Carrot and Cucumber Ranch Salad

This sweet and creamy salad is a versatile dish that pairs well with anything from bacon cheeseburgers to eggplant lasagna.

INGREDIENTS
| SERVES 4

3 cups green leaf lettuce, torn

1/3 cup ranch salad dressing

¾ cup carrots, chopped

½ cup cucumber, peeled and sliced

Combine lettuce and dressing in a large salad bowl. Toss well to coat. Add carrots and cucumber to bowl. Toss to mix and coat. Serve immediately.

PER SERVING

Calories:..........113

Fat:..........10 g

Protein:..........1 g

Sodium:..........214 mg

Fiber:..........1 g

Carbohydrate:..........4.5 g

Raspberry-Cranberry Spinach Salad

This simple spinach salad tastes particularly good with fall recipes, such as turkey and stuffing or pot roast and mashed potatoes.

INGREDIENTS
| SERVES 4

4 cups baby spinach

2/3 cup red onion, sliced

½ cup dried cranberries, unsweetened

¼ cup raspberry vinaigrette salad dressing

Combine baby spinach, onion, and dried cranberries in a large salad bowl. Drizzle dressing over salad and toss well to coat. Serve immediately.

PER SERVING

Calories:..........81

Fat:..........1 g

Protein:..........1 g

Sodium:..........54 mg

Fiber:..........1.5 g

Carbohydrate:..........18 g

Sweet Bibb Salad

You can skip adding the sugar if you prefer, but the sweet hint the sugar adds is what really makes this recipe come together.

INGREDIENTS
| SERVES 2

3 cups Bibb lettuce, torn

1 cup cherry tomatoes, halved

¼ cup carrot, shredded

2 tablespoons rice vinegar

½ teaspoon granulated sugar

1 tablespoon green onions, sliced

Toss lettuce, tomatoes, and carrots together in a large salad bowl.

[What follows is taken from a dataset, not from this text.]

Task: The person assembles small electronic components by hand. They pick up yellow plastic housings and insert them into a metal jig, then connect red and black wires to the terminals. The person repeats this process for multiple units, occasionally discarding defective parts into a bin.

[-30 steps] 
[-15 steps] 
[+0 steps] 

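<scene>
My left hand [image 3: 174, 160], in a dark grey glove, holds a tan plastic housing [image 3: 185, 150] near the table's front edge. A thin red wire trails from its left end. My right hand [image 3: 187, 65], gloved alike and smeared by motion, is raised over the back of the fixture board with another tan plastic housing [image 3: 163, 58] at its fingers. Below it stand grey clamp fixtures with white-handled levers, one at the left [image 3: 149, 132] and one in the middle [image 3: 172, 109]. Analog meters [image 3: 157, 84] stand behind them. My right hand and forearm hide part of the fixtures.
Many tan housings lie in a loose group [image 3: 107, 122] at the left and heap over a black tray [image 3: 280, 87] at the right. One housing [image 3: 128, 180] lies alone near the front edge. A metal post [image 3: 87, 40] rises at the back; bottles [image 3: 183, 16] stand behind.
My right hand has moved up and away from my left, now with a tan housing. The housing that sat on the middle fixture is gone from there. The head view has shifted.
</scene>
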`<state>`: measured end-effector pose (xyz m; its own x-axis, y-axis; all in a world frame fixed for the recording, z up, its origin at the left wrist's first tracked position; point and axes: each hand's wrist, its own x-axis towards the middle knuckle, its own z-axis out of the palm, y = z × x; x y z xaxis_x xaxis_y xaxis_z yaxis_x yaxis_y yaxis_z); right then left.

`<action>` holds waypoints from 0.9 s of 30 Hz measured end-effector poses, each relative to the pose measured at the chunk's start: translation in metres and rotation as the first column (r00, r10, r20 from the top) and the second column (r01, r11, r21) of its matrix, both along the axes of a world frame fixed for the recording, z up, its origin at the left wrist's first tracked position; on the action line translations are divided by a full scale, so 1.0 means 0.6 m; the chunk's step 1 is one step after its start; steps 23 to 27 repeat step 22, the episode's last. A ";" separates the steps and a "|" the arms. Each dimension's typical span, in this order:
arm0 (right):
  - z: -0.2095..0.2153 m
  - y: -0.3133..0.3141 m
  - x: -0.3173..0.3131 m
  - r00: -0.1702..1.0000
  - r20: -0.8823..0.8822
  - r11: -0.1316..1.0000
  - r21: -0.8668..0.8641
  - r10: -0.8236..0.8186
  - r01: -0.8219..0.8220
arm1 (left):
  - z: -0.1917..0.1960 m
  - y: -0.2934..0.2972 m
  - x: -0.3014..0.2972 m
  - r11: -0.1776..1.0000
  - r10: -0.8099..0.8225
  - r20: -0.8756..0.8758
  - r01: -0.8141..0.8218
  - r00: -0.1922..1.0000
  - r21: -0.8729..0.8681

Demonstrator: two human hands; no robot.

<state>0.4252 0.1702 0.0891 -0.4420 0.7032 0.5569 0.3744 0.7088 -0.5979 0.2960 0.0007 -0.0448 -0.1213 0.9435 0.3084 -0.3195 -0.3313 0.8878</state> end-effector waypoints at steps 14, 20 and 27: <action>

Sprinkle vinegar and sugar over salad. Toss to coat. Garnish with green onions and serve.

PER SERVING

Calories:..........40

Fat:..........1 g

Protein:..........2 g

Sodium:..........23 mg

Fiber:..........2.5 g

Carbohydrate:..........8 g

Cantaloupe, Pecan, and Cheese Salad

This quick salad works as a light breakfast or served over mixed greens as a light lunch.

INGREDIENTS
| SERVES 4

3 cups cantaloupe melon balls, small

¾ cup Gouda cheese, julienned

½ cup pecans, chopped

1 tablespoon raspberry vinaigrette

2 teaspoons fresh parsley, minced

Toss cantaloupe, Gouda, and pecans together in a large mixing bowl. Sprinkle with vinaigrette and parsley. Toss well to mix and coat. Serve immediately.

PER SERVING

Calories:..........247

Fat:..........18 g

Protein:..........10 g

Sodium:..........263 mg

Fiber:..........3 g

Carbohydrate:..........14 g

Quick Cranberry Turkey Salad

Any kind of turkey lunchmeat works with this recipe, so try it with pepper-rubbed turkey, honey-roasted turkey, or even canned turkey breast meat.

INGREDIENTS
| SERVES 4

4 cups baby spinach, torn

1 cup smoked turkey lunchmeat, diced

1/3 cup dried cranberries

¼ cup honey mustard vinaigrette dressing

2 tablespoons toasted sunflower seeds

Toss spinach, lunchmeat, and cranberries together in a large salad bowl. Add dressing and seeds to salad. Toss well to coat and mix. Serve immediately.